For a more consistently interesting slice of ecclesiastical art, with a Russian orthodox church half way between the two, 

you have to head south to Lichtental, a mere quarter of an hour’s walk through the park from our hotel. We were lucky to hit the grounds of the old Kloster, still occupied by 30 nuns, in the middle of a Good Friday service. There were anthems and plainsong, and a reading of the Passion which sounded as if it were going to go on for a good deal longer than I wanted to stay; a tall young nun acting Pontius Pilate with nervy lack of conviction made me feel awkward for her and I headed out to the genteel cries of ‘Barabbas!’

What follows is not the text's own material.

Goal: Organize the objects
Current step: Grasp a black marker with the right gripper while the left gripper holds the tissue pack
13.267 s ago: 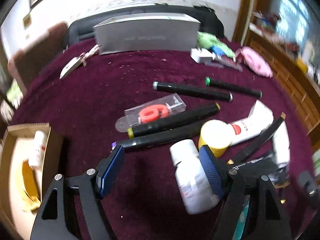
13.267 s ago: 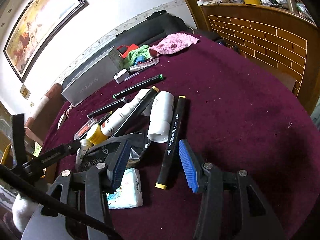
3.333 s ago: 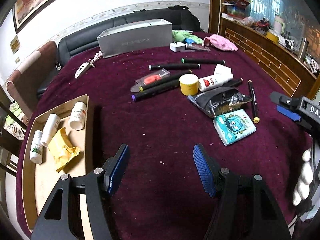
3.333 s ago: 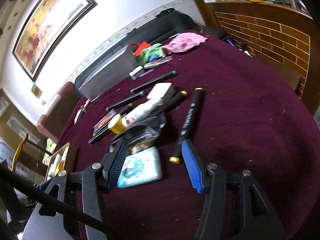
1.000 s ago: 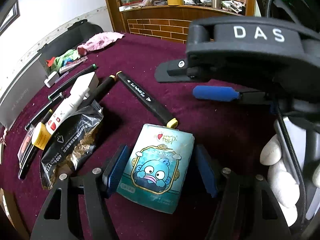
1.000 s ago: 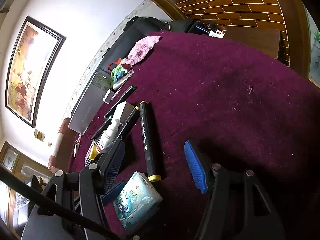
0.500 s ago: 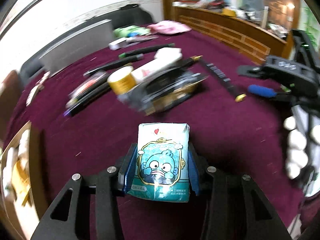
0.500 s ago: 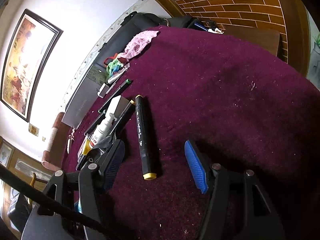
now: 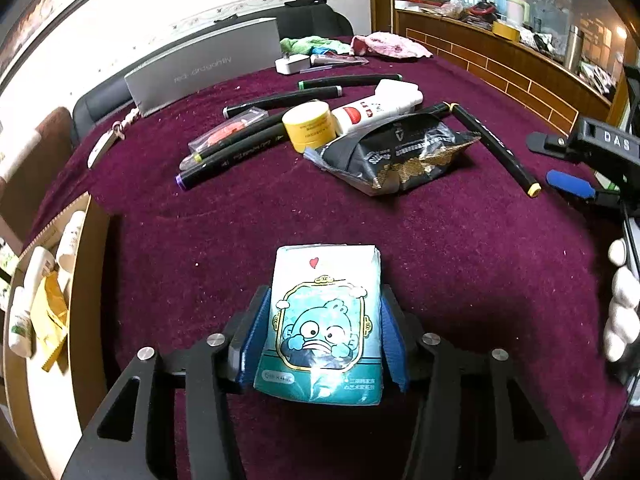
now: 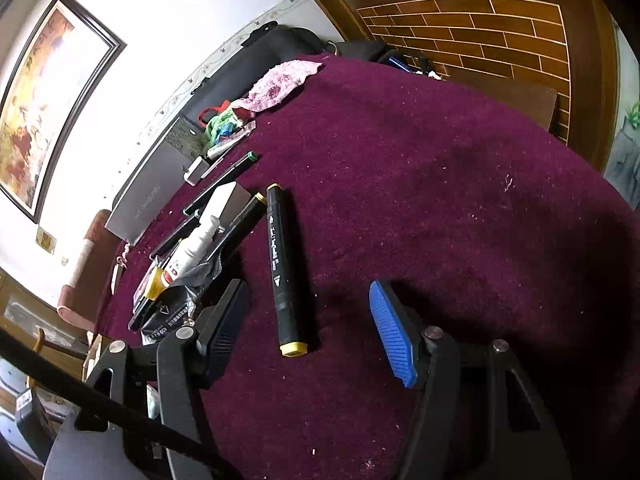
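**Held Pack Lies Right of the Tray: Transfer Runs Leftward**

At the far left of the left wrist view we locate the cardboard tray [image 9: 94, 264], which already contains small white bottles [image 9: 70, 236] and a yellow sachet [image 9: 48, 320]. To its right, the left gripper [image 9: 320, 332] holds the tissue pack [image 9: 322, 320]; both blue pads contact the pack's long sides, though the jaws are easing apart slightly. The pack's long axis runs along the fingers, pointing away from us. We judge the next move to be a leftward carry to the tray, for which the left hand is nearer.

Further right, the right gripper [image 10: 316, 336] stands with jaws apart and empty. A black marker [image 10: 284, 268] lies on the cloth between its fingers, long axis roughly parallel to them.
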The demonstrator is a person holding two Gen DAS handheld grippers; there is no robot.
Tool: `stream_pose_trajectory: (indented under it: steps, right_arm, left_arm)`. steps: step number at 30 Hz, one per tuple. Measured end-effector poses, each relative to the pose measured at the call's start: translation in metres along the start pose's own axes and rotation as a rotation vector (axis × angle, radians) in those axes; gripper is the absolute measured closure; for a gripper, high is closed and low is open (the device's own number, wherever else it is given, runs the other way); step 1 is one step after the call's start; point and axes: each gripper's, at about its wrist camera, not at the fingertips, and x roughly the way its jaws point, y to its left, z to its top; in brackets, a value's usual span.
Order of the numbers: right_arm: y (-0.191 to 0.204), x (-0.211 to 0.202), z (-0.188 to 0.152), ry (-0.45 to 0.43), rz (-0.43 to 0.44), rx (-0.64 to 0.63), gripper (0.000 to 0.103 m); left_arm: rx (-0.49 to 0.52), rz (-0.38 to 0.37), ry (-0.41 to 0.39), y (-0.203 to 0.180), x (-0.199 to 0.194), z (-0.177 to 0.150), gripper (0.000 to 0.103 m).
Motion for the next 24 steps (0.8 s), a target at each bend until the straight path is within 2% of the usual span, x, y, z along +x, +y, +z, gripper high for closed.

I’d intended to walk up to a waterfall but got sidetracked by a very late lunch of pancakes and a turn in the weather, which had been glorious up until about 4. 

So I quickly nipped up to the very attractive villa where Brahms stayed between 1865 and 1874, composing his Deutsches Requiem as well as his Second and Third Symphonies here. 

 In the park by the Oos, there are busts of Brahms

and of his beloved Clara Schumann, who also lived for a while in Lichtental.

Not all profane, then, the Baden-Baden environs. The house is only open on Wednesday afternoons; I’d thought we’d be able to revisit if we came back from Weimar on the morning train, catching the similarly restricted tour of the Kloster’s Fürstenkapelle, but that didn’t happen. We did spend a last night back in Baden-Baden, in curious rooms above the Löwenbräu Biergarten, where Liszt had stayed (Gogol lodged opposite, with a sharp new Russian plaque to mark the spot). By this time spring was at last in full spate, and I got back to find the prunus over the wall of the back yard just about to flourish. Which it did last week

and then the blossoms quickly fell

and it's already over, along with the last flower of the camellia which has bloomed for precisely four months (remember the Christmas tree shot?It's at the foot of the 'Festive Oslo' entry) So now the lovely procession of wisteria and lilacs is under way. And tonight, since my Pevear/Volokhonsky translation of The Gambler has arrived – essential for knowing what’s in French in the dialogue – my soon-to-be spouse (not that I’ll use the name, or ‘husband’, for that matter) will have to put up with the first of many Dostoyevskyan bedtime readings.

Sunday, 19 April 2015

Baden-Baden bei Wien

Unless you're familiar with both places, the title may need some explanation. Baden-Baden, Dostoyevsky's 'Roulettenburg' and I guess not awfully changed since then (more on that in the next post), nestles in a valley on the fringes of the Black Forest. Baden bei Wien is a rather sweeter, resolutely old fashioned spa town a tram ride from Vienna. And Vienna, of course, is the location for Strauss and Hofmannsthal's Der Rosenkavalier, not that you'd really have known it from Brigitte Fassbaender's production at Baden-Baden Festspielhaus. Erich Wonder's first backdrop, which I thought might be showing Dubai without the sea from a luxury penthouse, apparently references a view you can get from a high-rise hotel some way from Vienna's inner Ring.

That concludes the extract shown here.